» **Task statement**
Please retype the data below in full.

[Data under study Boundary: Start]

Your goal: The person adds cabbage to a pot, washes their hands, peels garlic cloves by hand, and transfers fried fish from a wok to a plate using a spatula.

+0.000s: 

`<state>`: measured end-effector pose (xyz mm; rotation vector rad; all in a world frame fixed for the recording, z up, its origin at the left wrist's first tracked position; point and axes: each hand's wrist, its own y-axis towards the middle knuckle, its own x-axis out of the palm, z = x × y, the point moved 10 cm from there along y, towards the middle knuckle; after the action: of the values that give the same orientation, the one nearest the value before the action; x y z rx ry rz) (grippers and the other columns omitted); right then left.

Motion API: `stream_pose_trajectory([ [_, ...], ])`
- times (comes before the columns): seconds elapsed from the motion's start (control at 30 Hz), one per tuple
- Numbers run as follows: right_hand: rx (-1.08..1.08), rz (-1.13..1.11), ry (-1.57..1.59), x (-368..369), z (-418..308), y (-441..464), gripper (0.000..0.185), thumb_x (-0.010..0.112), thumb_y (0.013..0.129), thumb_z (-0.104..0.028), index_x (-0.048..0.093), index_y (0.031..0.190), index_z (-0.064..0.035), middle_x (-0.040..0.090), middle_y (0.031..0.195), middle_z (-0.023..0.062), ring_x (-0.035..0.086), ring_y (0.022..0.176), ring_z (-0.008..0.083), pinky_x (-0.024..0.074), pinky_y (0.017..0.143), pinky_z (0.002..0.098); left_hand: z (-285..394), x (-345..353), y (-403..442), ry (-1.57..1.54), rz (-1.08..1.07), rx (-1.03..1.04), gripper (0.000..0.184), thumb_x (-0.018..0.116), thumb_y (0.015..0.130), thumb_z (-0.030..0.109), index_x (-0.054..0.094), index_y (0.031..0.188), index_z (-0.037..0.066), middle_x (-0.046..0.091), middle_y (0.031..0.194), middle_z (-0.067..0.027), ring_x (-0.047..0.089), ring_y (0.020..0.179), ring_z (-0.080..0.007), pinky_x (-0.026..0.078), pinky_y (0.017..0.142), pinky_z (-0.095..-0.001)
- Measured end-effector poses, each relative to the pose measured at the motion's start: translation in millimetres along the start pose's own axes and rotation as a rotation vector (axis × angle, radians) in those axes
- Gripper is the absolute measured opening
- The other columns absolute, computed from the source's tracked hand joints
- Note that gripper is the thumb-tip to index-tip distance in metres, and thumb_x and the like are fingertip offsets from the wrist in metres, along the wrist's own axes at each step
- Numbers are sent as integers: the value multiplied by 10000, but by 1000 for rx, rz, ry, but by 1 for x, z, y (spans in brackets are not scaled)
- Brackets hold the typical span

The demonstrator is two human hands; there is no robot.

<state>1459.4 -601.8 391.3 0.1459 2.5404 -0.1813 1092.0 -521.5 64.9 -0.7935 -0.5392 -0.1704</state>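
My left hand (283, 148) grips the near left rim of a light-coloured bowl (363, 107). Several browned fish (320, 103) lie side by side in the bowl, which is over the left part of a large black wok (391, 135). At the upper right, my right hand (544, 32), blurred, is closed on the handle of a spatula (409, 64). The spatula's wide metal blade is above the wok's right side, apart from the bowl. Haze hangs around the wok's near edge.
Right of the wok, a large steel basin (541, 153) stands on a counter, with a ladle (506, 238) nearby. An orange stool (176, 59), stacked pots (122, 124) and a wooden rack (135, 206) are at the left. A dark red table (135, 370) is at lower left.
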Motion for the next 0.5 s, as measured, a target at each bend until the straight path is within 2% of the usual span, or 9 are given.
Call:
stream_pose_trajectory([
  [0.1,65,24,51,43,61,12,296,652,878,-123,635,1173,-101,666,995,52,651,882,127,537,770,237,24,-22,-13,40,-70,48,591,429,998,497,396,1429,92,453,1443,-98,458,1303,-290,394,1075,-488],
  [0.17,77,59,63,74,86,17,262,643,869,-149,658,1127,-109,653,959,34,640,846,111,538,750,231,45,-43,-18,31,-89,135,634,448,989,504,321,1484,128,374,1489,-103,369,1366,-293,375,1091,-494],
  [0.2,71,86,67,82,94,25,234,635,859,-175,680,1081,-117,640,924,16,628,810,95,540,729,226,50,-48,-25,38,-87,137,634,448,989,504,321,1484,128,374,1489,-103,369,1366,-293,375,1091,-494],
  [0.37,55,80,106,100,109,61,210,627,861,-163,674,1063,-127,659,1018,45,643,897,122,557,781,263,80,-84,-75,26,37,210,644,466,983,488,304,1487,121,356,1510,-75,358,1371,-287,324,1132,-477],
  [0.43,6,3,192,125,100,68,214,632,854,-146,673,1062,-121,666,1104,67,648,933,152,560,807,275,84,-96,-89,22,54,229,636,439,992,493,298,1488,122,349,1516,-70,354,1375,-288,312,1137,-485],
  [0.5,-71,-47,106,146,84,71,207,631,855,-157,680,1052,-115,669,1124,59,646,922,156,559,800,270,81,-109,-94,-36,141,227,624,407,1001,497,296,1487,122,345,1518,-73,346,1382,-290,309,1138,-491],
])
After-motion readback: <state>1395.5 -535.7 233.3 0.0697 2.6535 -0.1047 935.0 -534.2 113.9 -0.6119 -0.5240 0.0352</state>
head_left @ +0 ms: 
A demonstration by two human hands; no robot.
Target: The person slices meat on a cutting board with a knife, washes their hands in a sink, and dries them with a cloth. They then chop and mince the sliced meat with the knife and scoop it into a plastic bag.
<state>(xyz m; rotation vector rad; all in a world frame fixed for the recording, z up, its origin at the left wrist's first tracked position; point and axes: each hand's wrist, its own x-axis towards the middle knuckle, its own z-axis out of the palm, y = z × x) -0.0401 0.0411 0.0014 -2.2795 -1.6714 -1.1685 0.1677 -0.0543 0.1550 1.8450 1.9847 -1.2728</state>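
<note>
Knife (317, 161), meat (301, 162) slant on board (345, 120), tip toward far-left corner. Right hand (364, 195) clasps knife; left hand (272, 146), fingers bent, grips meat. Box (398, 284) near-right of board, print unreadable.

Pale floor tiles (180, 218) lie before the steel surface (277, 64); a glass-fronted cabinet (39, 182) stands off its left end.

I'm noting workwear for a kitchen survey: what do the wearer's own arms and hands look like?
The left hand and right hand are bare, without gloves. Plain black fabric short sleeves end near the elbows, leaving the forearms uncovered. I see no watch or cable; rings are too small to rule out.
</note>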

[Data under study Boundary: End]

» **Task solution**
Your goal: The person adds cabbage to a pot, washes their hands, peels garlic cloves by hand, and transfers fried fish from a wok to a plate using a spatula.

+0.000s: 

`<state>`: measured end-effector pose (xyz mm; rotation vector rad; all in a world frame fixed for the recording, z up, its origin at the left wrist's first tracked position; point and axes: each hand's wrist, its own y-axis towards the middle knuckle, its own x-axis out of the palm, z = x × y, the point moved 10 cm from there along y, towards the middle knuckle; after the action: of the values that give the same orientation, the one nearest the value before the action; x y z rx ry rz) (grippers and the other columns omitted); right then left.

Motion API: `stream_pose_trajectory([ [_, ...], ])`
- times (comes before the columns): seconds elapsed from the motion's start (control at 30 Hz), one per tuple
- Numbers run as follows: right_hand: rx (-1.08..1.08), rz (-1.13..1.11), ry (-1.57..1.59), x (-368..369), z (-418..308), y (-441..464), gripper (0.000..0.185), thumb_x (-0.010..0.112), thumb_y (0.013..0.129), thumb_z (-0.104..0.028), index_x (-0.048..0.093), index_y (0.031..0.190), index_z (-0.064..0.035), middle_x (-0.040..0.090), middle_y (0.031..0.195), middle_z (-0.023..0.062), ring_x (-0.035..0.086), ring_y (0.022..0.176), ring_z (-0.008..0.083), pinky_x (-0.024..0.074), pinky_y (0.017..0.143), pinky_z (0.002..0.098); left_hand: z (-285..394), x (-345..353), y (-403..442), ry (-1.57..1.54), rz (-1.08..1.07), rx (-1.03..1.04), gripper (0.000..0.184), thumb_x (-0.018..0.116), thumb_y (0.015..0.130), thumb_z (-0.030..0.109), index_x (-0.054..0.094), index_y (0.031..0.188), index_z (-0.037..0.066), middle_x (-0.046..0.091), middle_y (0.031..0.194), middle_z (-0.067..0.027), ring_x (-0.047..0.089), ring_y (0.020..0.179), ring_z (-0.080..0.007), pinky_x (-0.026..0.078), pinky_y (0.017..0.142), pinky_z (-0.095..-0.001)
- Measured end-effector poses, each relative to the pose measured at the motion's start: translation in millimetres along the start pose's own axes and rotation as a rotation vector (axis × angle, radians) in those axes
- Gripper is the absolute measured opening
- The other columns absolute, computed from the source's tracked hand joints
- Note that gripper is the thumb-tip to index-tip distance in metres, and thumb_x and the like are fingertip offsets from the wrist in metres, along the wrist's own axes at each step
- Numbers are sent as integers: the value multiplied by 10000, but by 1000 for rx, rz, ry, but by 1 for x, z, y (spans in brackets are not scaled)
- Brackets hold the typical span

The demonstrator is two human hands; there is no robot.

<state>1459.4 -601.8 391.3 0.1459 2.5404 -0.1813 1092.0 -521.5 64.9 -0.7935 -0.5392 -0.1704</state>
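My left hand (283, 148) grips the near left rim of a light-coloured bowl (363, 107). Several browned fish (320, 103) lie side by side in the bowl, which is over the left part of a large black wok (391, 135). At the upper right, my right hand (544, 32), blurred, is closed on the handle of a spatula (409, 64). The spatula's wide metal blade is above the wok's right side, apart from the bowl. Haze hangs around the wok's near edge.
Right of the wok, a large steel basin (541, 153) stands on a counter, with a ladle (506, 238) nearby. An orange stool (176, 59), stacked pots (122, 124) and a wooden rack (135, 206) are at the left. A dark red table (135, 370) is at lower left.
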Motion for the next 0.5 s, as measured, a target at each bend until the straight path is within 2% of the usual span, or 9 are given.
Call:
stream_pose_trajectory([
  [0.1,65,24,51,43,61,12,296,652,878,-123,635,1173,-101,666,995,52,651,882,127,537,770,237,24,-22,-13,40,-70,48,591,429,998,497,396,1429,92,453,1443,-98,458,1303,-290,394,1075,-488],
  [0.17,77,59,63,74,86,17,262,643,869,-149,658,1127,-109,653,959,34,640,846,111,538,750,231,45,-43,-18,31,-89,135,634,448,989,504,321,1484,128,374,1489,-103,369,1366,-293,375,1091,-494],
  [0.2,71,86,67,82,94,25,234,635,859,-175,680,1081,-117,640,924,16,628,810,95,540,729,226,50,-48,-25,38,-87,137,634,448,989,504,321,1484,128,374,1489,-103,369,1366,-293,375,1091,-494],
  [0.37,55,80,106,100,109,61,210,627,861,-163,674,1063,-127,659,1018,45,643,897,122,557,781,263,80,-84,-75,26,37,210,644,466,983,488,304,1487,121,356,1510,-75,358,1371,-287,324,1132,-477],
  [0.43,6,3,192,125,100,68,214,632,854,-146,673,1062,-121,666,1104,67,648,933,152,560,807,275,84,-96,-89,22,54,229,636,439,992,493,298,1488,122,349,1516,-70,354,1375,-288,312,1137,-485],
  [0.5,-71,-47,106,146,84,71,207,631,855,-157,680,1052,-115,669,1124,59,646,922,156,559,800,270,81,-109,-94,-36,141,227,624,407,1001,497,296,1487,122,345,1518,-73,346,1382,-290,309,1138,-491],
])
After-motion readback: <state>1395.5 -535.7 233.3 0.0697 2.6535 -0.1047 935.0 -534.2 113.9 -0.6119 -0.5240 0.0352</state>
head_left @ +0 ms: 
A demonstration by two human hands; no robot.
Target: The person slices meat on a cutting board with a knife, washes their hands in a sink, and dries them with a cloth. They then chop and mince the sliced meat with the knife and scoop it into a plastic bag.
<state>(xyz m; rotation vector rad; all in a world frame fixed for the recording, z up, its origin at the left wrist's first tracked position; point and axes: each hand's wrist, its own x-axis towards the middle knuckle, its own z-axis out of the palm, y = z × x) -0.0401 0.0411 0.0014 -2.2795 -1.6714 -1.1685 0.1677 -0.0543 0.1550 1.8450 1.9847 -1.2728</state>
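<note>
Knife (317, 161), meat (301, 162) slant on board (345, 120), tip toward far-left corner. Right hand (364, 195) clasps knife; left hand (272, 146), fingers bent, grips meat. Box (398, 284) near-right of board, print unreadable.

Pale floor tiles (180, 218) lie before the steel surface (277, 64); a glass-fronted cabinet (39, 182) stands off its left end.

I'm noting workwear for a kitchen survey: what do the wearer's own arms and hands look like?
The left hand and right hand are bare, without gloves. Plain black fabric short sleeves end near the elbows, leaving the forearms uncovered. I see no watch or cable; rings are too small to rule out.
</note>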

That finishes the output.